After the rescue, thousands of onlookers came. The photographers William Stimson from Statesville and JH Van Ness from Charlotte took pictures and sold hundreds of them in the following weeks. An illustration of the accident illustrated with a Van Ness photo appeared in Frank Leslie's Weekly, an illustrated newspaper.

== Investigation ==
Four days after the accident, a judicial inquiry concluded that the accident had been caused by unknown persons removing spikes from the rails, which were probably in neglected condition. As R & D was experiencing financial difficulties, those who feared large claims for compensation worked feverishly to find the alleged saboteurs.
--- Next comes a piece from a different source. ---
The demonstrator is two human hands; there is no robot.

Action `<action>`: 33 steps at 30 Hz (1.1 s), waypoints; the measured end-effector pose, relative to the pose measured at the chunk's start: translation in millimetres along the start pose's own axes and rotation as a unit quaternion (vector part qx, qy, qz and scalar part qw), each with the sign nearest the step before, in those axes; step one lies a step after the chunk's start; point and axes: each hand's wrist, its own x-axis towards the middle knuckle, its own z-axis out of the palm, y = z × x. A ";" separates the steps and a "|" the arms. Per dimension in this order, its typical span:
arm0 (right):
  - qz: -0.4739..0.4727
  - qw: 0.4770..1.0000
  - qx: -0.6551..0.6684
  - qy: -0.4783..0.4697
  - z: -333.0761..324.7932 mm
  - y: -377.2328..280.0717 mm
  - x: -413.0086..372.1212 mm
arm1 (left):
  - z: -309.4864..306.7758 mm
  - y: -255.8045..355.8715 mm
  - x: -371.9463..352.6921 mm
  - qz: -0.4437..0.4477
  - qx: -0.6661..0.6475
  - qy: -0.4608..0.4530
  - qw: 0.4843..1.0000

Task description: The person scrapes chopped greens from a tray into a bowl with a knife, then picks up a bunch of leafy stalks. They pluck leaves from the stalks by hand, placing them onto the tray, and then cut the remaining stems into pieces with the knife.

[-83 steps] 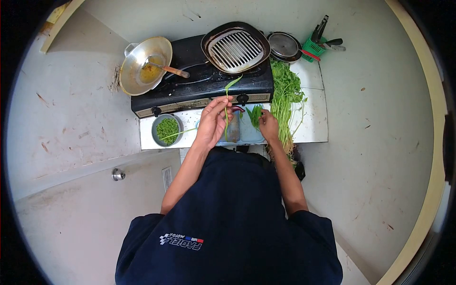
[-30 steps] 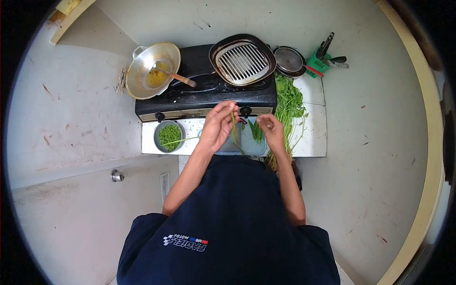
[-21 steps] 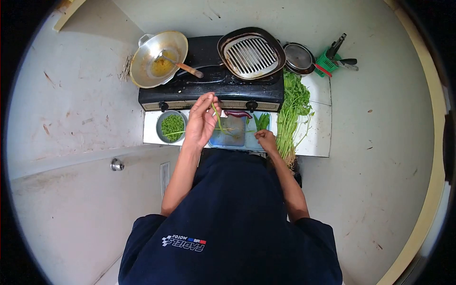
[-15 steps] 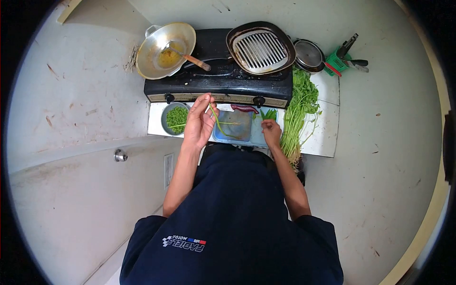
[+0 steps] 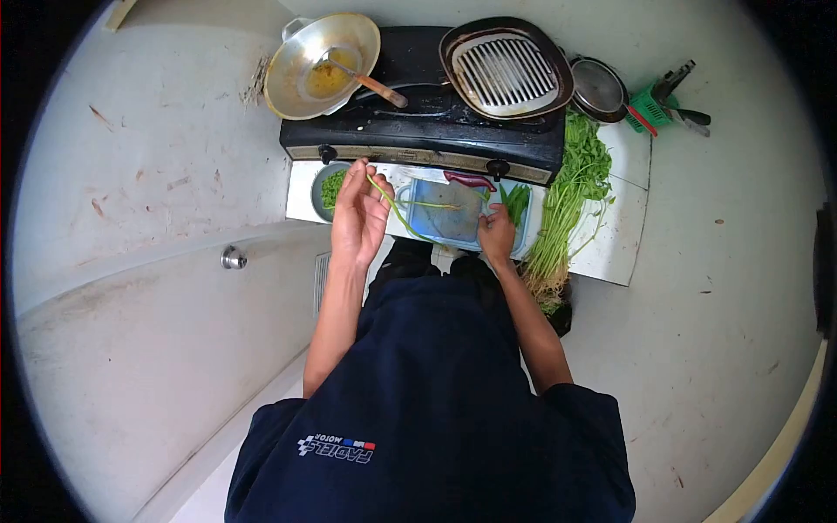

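My left hand [image 5: 360, 213] is raised in front of the stove, its fingertips pinching a long green stem [image 5: 398, 213] that hangs down to the right. Below my right hand [image 5: 496, 234] lies the blue tray [image 5: 440, 222]; its fingers are bent together near a bit of green, and what they hold is too small to make out. Green leaves [image 5: 514, 205] lie at the tray's right side, and a dark red knife handle [image 5: 469, 180] rests along its back edge. A thin pale stem lies across the tray. Behind my left hand stands a bowl of chopped greens [image 5: 332, 188].
On the black stove [image 5: 418, 132] sit a wok [image 5: 288, 83] with a wooden-handled utensil and a grill pan [image 5: 506, 78]. A large bunch of leafy greens [image 5: 571, 200] lies at the right. Behind it are a round pan [image 5: 599, 90] and a green basket [image 5: 647, 106] with utensils.
The view has shifted, so the stove and counter sit higher and further right. My right hand is now lower and left of the leaves, which show more. My left hand keeps the stem.
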 end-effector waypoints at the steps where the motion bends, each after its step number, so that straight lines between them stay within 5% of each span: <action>1: -0.018 0.998 0.050 -0.020 -1.3 -2.5 -3.3 | -1.9 2.0 0.9 0.008 -0.014 0.005 1.000; 6: -0.077 0.948 0.214 -0.224 -9.6 -21.9 -17.7 | -24.0 20.0 10.6 0.052 -0.101 0.047 0.992; 12: -0.050 0.875 0.244 -0.416 -4.4 -49.1 -14.9 | -62.4 63.2 21.3 0.138 -0.196 0.160 0.958; 16: -0.051 0.895 0.251 -0.364 20.2 -49.9 -10.0 | -96.2 89.2 27.5 0.229 -0.016 0.185 0.956; 20: -0.096 0.936 0.178 -0.289 19.9 -63.2 4.6 | -128.3 100.0 34.7 0.226 0.175 0.215 0.934; 25: -0.164 0.956 0.052 -0.236 22.0 -66.8 14.3 | -190.6 98.0 50.3 0.194 0.434 0.239 0.847; 28: -0.201 0.958 -0.016 -0.205 25.8 -65.0 13.4 | -224.3 96.5 60.4 0.217 0.605 0.206 0.738; 33: -0.196 0.959 -0.108 -0.175 38.2 -63.0 9.1 | -255.1 110.6 66.1 0.139 0.672 0.154 0.711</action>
For months railroad detectives swarmed through the area. Several people were detained and interrogated, but eventually released. In 1897, two men who were already in the state penitentiary were convicted of alleged confessions to other inmates causing the accident.

== Subsequent events ==
According to legend, on the anniversary of the accident, the screeching of the wheels and screams of the passengers can still be heard, and the ghost of a uniformed railway employee can be seen with a gold watch. According to slightly varying accounts, the ghost of the man with the golden clock was first seen on the first anniversary of the accident. It is said to have been the spirit of Baggage Master Hugh K. Linster, whose body was found with a broken neck in the wreckage.

On the morning of August 27, 1941, the fiftieth anniversary of the accident, the rider of a car that had a flat tire was waiting for help. She thought she had heard and seen a train crash off the bridge, shattering its old-fashioned wooden passenger cars. The woman could hear the screaming and moaning of wounded. Her husband and the owner of a nearby shop found no wreck in Third Creek.
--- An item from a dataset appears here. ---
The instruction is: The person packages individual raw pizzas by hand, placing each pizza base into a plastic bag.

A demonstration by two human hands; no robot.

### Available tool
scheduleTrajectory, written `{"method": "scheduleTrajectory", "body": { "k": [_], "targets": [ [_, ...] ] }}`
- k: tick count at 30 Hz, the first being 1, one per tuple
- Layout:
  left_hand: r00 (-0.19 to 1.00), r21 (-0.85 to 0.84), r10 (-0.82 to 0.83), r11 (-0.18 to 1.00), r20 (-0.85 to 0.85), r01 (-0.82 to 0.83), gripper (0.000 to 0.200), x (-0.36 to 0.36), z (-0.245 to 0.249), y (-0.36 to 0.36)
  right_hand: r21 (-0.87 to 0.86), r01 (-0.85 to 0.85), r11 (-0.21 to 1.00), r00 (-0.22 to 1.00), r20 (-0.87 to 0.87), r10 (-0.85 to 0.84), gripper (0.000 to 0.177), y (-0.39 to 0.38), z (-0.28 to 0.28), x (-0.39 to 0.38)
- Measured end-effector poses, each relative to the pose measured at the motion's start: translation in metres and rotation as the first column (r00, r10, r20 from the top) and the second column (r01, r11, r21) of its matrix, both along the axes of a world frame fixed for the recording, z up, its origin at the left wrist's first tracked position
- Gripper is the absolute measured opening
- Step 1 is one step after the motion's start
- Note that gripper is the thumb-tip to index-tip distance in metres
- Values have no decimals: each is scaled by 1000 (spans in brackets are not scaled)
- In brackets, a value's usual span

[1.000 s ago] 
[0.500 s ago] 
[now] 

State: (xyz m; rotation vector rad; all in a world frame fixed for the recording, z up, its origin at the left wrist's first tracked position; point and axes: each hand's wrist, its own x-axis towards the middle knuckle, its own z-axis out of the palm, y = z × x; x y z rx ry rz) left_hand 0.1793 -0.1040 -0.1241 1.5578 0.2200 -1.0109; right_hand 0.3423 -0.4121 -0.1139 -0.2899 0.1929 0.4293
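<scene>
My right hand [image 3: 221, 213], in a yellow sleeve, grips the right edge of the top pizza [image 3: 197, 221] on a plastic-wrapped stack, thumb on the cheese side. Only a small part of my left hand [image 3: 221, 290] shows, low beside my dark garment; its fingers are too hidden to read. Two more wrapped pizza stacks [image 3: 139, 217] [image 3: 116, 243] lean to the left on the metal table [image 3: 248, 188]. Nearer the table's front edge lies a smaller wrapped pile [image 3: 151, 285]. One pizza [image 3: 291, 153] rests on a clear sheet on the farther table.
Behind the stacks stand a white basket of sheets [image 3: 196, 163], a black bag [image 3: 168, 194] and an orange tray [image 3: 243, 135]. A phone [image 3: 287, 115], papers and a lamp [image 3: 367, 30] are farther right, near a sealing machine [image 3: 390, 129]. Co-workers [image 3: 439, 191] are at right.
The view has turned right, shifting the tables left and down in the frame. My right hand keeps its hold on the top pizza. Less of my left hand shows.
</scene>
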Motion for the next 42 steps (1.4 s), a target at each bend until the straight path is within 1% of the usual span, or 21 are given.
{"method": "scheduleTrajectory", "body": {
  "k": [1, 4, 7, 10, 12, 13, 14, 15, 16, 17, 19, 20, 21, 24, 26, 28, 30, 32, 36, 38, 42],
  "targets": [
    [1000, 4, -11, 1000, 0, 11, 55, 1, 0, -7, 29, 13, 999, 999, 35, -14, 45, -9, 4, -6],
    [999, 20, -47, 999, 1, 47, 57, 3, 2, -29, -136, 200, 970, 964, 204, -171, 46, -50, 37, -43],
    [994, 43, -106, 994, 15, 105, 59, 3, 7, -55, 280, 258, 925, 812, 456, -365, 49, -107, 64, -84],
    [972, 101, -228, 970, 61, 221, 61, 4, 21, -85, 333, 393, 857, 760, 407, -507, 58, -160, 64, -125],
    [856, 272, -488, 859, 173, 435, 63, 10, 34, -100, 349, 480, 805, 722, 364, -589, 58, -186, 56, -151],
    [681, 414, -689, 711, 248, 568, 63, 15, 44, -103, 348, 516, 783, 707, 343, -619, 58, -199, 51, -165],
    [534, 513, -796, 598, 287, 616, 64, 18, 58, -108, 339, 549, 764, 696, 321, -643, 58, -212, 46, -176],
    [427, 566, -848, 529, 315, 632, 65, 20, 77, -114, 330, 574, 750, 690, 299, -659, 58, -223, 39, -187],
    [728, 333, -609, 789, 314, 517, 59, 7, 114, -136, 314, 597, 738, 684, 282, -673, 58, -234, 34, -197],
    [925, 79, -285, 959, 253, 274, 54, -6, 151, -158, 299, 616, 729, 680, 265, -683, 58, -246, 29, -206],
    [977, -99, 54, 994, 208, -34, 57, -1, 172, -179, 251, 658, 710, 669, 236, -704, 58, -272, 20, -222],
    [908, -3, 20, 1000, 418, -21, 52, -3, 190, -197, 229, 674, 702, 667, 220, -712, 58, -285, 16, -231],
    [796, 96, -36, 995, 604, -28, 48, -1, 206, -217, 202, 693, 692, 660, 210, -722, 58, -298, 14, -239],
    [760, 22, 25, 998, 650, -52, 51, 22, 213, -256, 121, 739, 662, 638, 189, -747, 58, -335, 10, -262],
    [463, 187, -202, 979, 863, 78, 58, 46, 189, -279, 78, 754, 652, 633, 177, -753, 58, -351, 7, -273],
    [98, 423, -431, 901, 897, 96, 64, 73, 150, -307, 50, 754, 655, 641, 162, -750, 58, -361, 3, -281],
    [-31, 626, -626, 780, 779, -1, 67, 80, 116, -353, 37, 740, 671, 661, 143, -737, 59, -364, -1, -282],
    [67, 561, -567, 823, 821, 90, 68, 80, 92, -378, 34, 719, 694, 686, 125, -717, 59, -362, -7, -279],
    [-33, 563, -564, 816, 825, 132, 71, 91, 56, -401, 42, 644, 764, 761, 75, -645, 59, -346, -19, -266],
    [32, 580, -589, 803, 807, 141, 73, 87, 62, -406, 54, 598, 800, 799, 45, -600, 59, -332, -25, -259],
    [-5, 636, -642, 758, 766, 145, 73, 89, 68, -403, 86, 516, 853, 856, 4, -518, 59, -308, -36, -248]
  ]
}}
On the 119th anniversary of the accident, on August 27, 2010, just before 3:00 am, 10 to 12 amateur ghost observers were illegally on the bridge, hoping to hear the sounds of the accident and perhaps see something. Instead, a real Norfolk Southern train came with three locomotives and one carriage. The terrified ghost observers ran about 150 foot (50 m) back towards Statesville, to get to safety. The 29-year-old Christopher Kaiser from Charlotte was hit by the train and killed. A woman, whom Kaiser wanted to bring to safety, fell about 30 to 40 feet from the bridge and was so badly injured that she had to be treated at Carolinas Medical Center in Charlotte.